Un exemple : La LAMal mentionne trois critères permettant d’évaluer les prestations : efficacité, adéquation, économicité. En d’autres termes, les primes d’assurance ne devraient financer que des prestations dont le rapport coûts-avantages est correct. Mais, plus de 20 ans après l’entrée en vigueur de la LAMal, le «manuel d’utilisation» devant permettre l’application de ces principes manque encore, ce qui a pour conséquence que ces règles importantes ne sont toujours pas appliquées de manière uniforme et transparente, afin de permettre des économies. Un premier projet élaboré à ce sujet par l’Office fédéral de la santé publique en 2011 n’a malheureusement plus été retravaillé depuis lors.
Eliminer les fausses incitations
En plus de l’application correcte de la LAMal, il est maintenant urgent d’éliminer les fausses incitations et les remplacer par de bonnes incitations via de nouvelles mesures : A l’avenir, les prestations inutiles ne doivent plus être financées par les primes, les comportements respectueux des coûts et orientés sur la qualité doivent être récompensés, la transparence et la concurrence axée sur la qualité encouragées, l’inefficacité et l’augmentation du volume des prestations combattues.
Comment continuer ? Nous avons maintenant besoin d’un plan de réformes convaincant de notre système de santé. Il faut tout d’abord établir une « carte nationale des réformes » puis s’attaquer aux réformes nécessaires sujet après sujet et, simultanément, exercer un travail de conviction. Dans ce cadre, la première étape consiste à d’abord vérifier quels problèmes peuvent être résolus par l’application correcte de la LAMal.

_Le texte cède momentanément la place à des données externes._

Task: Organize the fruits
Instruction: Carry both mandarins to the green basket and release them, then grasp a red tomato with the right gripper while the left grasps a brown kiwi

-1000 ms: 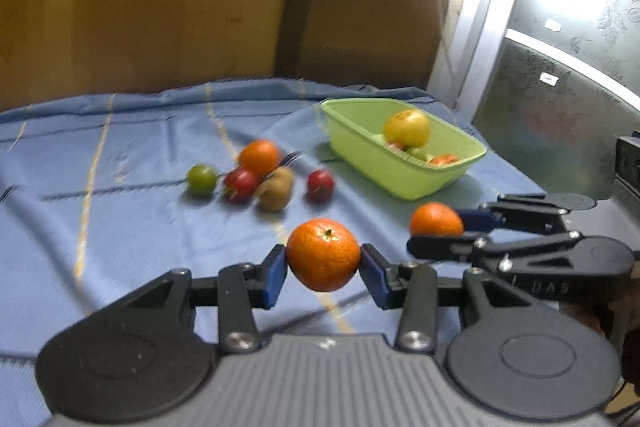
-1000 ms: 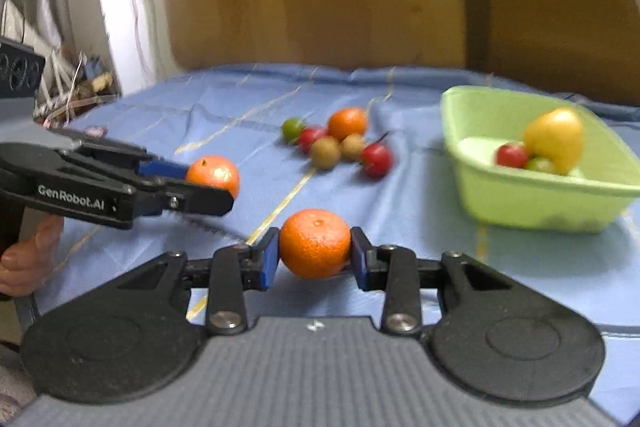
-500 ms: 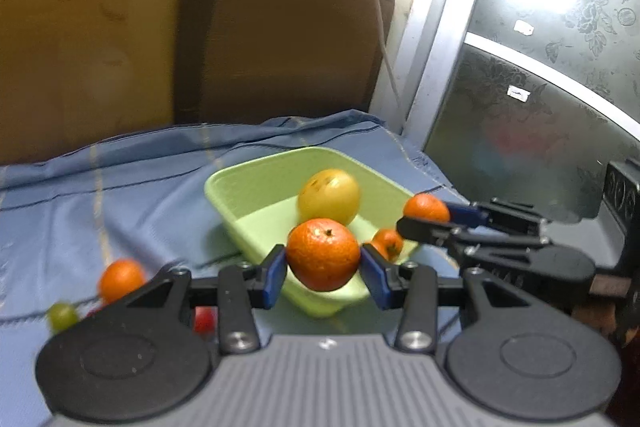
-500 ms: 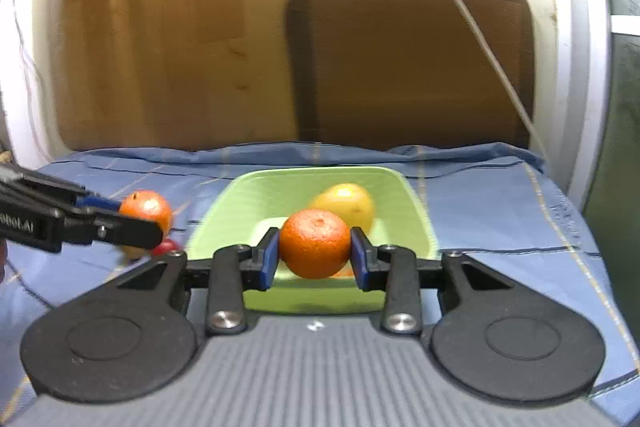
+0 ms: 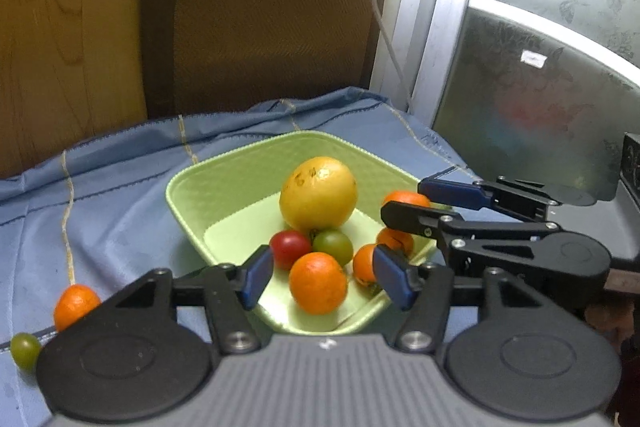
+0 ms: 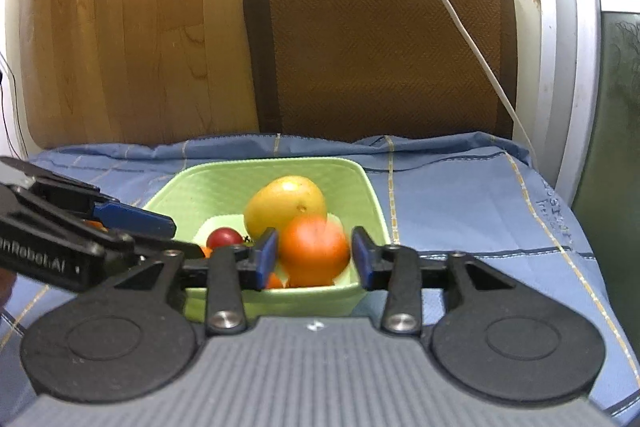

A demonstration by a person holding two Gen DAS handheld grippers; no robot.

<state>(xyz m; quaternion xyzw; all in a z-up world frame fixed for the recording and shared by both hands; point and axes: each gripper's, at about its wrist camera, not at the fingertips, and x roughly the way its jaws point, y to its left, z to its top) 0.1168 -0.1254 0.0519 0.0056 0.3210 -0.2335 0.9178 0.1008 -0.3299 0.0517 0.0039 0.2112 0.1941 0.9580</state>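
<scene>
The left hand-held gripper (image 5: 322,277) is seen spread wide over the near rim of the green basket (image 5: 188,187), with nothing grasped; an orange (image 5: 318,283) lies in the basket between the parted blue pads (image 5: 258,277), clear of both. The right hand-held gripper (image 6: 314,259) is likewise released: its pads (image 6: 267,257) stand just apart from a blurred orange (image 6: 314,253) over the basket (image 6: 360,187). A gap is seen at the right pad; whether the left pad touches the fruit cannot be told. In the basket are also found a large yellow fruit (image 5: 318,193), a red tomato (image 5: 290,249), a green tomato (image 5: 333,247) and further small oranges (image 5: 364,263). On the blue cloth (image 5: 112,195) covering the worktop, towards its left edge, a small orange (image 5: 76,305) and a green fruit (image 5: 25,349) remain outside the basket. The lettering "nRobot.AI" (image 6: 30,259) is read on the left gripper's side, its beginning cut off.
</scene>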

Les mesures qui viennent d’être présentées pourraient être partiellement intégrées dans une telle réforme. Il s’agit d’un travail ardu et laborieux, mais aussi de la seule manière prometteuse de réformer durablement notre système de santé. Et plus cette réforme se fera attendre, plus les coûts de la santé continueront à augmenter de manière incontrôlée.
Andreas Faller est avocat et consultant dans le domaine de la santé publique, administrateur d’Entente Système de santé libéral.